That "all political parties are the same" is a popular refrain in many urban, middle-class homes. It's important to counter this narrative because the BJP — unlike any other political party and acceptance of the popular sentiment, which many cite as reason for their lack of interest in the political process — will allow the toxic status quo to persist.
It'll mean staying in the same rut that we've been in during the past few years, stumbling from one unseemly controversy to the next. From one act of majoritarian violence to the next, where the newest serves to divert attention from the one before.

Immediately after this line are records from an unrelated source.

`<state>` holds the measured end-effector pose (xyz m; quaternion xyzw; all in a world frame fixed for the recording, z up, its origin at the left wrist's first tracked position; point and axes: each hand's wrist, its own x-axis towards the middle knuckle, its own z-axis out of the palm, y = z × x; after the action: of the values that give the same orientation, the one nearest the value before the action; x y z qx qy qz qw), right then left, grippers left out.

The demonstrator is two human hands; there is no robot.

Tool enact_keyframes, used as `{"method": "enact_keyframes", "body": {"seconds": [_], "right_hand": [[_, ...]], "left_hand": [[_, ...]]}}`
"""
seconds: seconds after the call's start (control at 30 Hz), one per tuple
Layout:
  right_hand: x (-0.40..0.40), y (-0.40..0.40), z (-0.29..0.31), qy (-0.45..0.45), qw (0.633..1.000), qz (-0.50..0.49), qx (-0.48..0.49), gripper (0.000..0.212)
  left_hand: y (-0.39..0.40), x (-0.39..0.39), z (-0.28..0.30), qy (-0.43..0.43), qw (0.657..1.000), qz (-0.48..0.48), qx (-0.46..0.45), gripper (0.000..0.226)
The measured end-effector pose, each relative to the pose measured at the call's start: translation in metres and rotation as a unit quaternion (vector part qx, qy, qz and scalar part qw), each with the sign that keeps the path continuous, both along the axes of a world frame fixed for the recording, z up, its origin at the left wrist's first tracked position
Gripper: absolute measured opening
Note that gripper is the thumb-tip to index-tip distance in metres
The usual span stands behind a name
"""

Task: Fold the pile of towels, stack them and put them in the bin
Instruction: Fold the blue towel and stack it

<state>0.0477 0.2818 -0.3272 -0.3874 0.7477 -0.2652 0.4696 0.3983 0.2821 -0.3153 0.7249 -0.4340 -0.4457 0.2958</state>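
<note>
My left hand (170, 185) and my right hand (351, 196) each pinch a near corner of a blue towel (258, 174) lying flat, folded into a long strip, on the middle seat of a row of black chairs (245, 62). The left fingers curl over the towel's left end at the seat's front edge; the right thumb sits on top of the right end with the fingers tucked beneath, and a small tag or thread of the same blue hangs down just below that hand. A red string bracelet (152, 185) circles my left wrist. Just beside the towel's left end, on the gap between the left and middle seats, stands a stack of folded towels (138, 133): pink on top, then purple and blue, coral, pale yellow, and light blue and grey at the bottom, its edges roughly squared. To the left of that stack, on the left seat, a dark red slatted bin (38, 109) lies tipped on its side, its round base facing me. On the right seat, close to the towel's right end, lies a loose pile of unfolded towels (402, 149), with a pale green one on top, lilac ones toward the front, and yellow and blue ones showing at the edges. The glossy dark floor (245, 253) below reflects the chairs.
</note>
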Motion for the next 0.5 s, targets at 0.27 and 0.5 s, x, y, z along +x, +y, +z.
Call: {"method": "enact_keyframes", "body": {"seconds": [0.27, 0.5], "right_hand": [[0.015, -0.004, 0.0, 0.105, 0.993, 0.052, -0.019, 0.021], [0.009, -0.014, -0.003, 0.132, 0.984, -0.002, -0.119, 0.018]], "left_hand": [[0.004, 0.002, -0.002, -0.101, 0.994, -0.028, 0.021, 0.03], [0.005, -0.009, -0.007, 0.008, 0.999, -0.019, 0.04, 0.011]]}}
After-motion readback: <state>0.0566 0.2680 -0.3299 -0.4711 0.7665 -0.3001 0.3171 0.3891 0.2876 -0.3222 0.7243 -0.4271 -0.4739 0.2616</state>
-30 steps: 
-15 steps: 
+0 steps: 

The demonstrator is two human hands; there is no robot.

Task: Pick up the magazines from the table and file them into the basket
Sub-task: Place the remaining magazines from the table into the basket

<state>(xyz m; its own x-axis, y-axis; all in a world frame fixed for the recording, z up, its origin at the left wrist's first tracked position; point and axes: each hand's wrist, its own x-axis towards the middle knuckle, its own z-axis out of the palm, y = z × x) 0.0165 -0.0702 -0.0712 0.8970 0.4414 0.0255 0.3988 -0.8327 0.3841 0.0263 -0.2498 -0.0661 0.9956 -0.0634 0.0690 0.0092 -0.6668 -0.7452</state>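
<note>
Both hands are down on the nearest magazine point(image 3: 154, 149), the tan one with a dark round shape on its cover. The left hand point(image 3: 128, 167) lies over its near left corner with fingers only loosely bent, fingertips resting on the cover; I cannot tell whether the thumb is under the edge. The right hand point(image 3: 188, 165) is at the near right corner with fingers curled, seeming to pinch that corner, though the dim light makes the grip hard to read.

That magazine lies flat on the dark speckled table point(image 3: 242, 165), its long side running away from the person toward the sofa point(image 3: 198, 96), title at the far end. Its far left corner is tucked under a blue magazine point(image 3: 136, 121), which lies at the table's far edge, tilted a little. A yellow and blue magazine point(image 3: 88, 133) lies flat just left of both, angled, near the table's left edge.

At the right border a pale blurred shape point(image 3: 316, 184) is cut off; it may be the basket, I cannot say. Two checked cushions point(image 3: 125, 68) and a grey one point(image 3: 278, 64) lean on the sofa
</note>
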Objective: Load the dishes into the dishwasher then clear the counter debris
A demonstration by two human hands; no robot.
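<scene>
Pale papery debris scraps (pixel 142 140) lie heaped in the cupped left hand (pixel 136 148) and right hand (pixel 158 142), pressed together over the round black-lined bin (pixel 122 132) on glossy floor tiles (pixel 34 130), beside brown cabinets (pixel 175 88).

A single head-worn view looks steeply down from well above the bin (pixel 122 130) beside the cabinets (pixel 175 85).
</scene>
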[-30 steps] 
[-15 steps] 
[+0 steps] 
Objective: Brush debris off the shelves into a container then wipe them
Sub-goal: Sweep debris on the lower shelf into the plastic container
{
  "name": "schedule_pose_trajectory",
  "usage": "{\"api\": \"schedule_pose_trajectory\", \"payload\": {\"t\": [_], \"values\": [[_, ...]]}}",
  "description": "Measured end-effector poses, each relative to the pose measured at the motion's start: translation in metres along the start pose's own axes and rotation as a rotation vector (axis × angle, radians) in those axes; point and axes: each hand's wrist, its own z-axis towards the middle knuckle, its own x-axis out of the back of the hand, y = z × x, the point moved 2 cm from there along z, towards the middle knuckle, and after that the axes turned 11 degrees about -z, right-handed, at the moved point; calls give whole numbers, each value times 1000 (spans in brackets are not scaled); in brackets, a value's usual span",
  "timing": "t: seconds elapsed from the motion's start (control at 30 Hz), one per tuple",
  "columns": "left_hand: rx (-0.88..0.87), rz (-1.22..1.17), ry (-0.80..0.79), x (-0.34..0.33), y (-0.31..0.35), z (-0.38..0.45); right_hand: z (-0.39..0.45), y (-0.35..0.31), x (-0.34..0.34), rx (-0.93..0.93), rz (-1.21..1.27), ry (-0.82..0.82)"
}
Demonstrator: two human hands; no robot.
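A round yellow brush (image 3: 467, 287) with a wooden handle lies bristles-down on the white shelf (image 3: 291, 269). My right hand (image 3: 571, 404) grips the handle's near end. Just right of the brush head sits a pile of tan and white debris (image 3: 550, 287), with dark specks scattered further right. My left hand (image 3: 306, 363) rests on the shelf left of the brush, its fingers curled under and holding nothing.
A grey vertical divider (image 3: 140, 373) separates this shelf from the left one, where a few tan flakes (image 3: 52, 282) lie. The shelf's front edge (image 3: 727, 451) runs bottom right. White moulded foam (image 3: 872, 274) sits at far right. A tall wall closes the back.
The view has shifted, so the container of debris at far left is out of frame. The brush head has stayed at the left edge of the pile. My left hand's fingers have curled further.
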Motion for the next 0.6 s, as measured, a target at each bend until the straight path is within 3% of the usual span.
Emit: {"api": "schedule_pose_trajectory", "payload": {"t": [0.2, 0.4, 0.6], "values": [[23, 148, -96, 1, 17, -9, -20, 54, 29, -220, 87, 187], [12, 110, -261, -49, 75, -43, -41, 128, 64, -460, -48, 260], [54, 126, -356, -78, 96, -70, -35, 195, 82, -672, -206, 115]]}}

Group after group, community after community will be targeted. The BJP-RSS standard operating procedure can be likened to General Zia-ul-Haq’s policy of bleeding India through a thousand cuts: open so many different fronts on so many sides that all our time is spent in plugging holes. Questions about real, on-ground development won’t be asked because we’ll be more focused on fending off attacks and defending freedoms.
Party with a difference?
The bigotry inherent in its ideology puts the BJP in a league of its own, where dangerous ideas of victimhood of Hindus are birthed and circulated on social media platforms. Manufactured histories, imagined insults, distorted facts… nothing is beyond the pale as long as it serves to further their exclusionary agenda.
The BJP-RSS and their supporters have precipitated what seems in moments of darkness to be an irreversible loss of decency. There's an unprecedented amount of viciousness and abuse out there, directed at BJP’s opponents and the minorities. While all of it hasn't suddenly emerged in the past four-five years, the BJP and its allies have allowed it easy expression and enabled acceptance of it by rewarding these vile acts and utterings. Then, there are Modi's own incendiary speeches and the dog-whistle politics, which many pretend not to notice.
Modi's term is littered with the detritus of his ineptitude: institutional ruin, demonetisation disaster, GST mess, foreign policy failures, the unconscionable push for Aadhaar. But, to question or criticise his failures invites the combined wrath of the right wing and its foot soldiers, whose monochromatic worldview anoints you anti-Hindu, anti-national, pro-Pakistan or, quite simply, as a Modi hater.
It’s disappointing to see the Congress and Rahul Gandhi flirt with religion. They may hint at this being part of a strategy, but it also allows the equivalence that so many point to with the BJP. After all, what separates one party that has eliminated Muslims from all its electoral strategies, as the BJP has done, from the other, which won’t mention them by name? Even so, to put the Congress, or any other political party, on a par with the BJP is a mistake. Undeniably, the blame for the poor socio-economic condition of the Muslims rests at the door of the Congress, which must also alone bear the cross for 1984 and the violence against Sikhs. But, it’s equally true that, under the Congress, Muslims didn’t live in fear of life and limb. But, today, that threat is very real and palpable. Be it the Dalits, farmers, students, women or (in many areas) Christians, no group or community has been badgered as much as they're being attacked now. The media, the Army, the EC, the judiciary, RBI — what has the BJP not politicised and/or damaged?
We were always a shamefully patriarchal society but what makes the horror of Kathua particularly chilling is that, as Nandita Rao wrote in The Indian Express, it is the first “publicised hate crime” in which a child was targeted, sexually violated, brutalised and killed in order to send out a message to her minority community. The crowd of people, including lawyers and BJP ministers, that marched in defence of the accused are the depraved end of the morality pool that divisive ideologies of hate can drag us down to.
The horror of Kathua is an exemplar of the hate-filled times the BJP and Hindutva have enabled, where, instead of unstinting condemnation, there have been public discussions about the hymen of an eight-year-old girl.
The BJP is not just Congress plus a cow. It is Congress plus cow plus the atmosphere it has enabled in which the national flag can be draped around the body of a man accused of murdering a Muslim for the food he was rumoured to have had.
It is all this plus the enabling of an atmosphere in which a civilian can be tied to the front of a vehicle and used as a human shield.
It is all this plus the impunity with which violence can be unleashed on Dalits for so much as the twirl of a mustache.
No, the BJP is not like any other political party. The party itself and its ideology of Hindutva are premised on beliefs that are at complete variance with the idea of India. Under the BJP, the values that define us as a nation are being corroded, new normals are being created and what is slowly emerging is an ugly, quarrelsome, monolithic ogre that brooks no questions or points of difference.
The only constant under it are attacks, virtual and real, on people, on ideas, and on dissent.
The BJP is not just Congress plus a cow. It is Congress plus a cow plus a future that should scare all of us.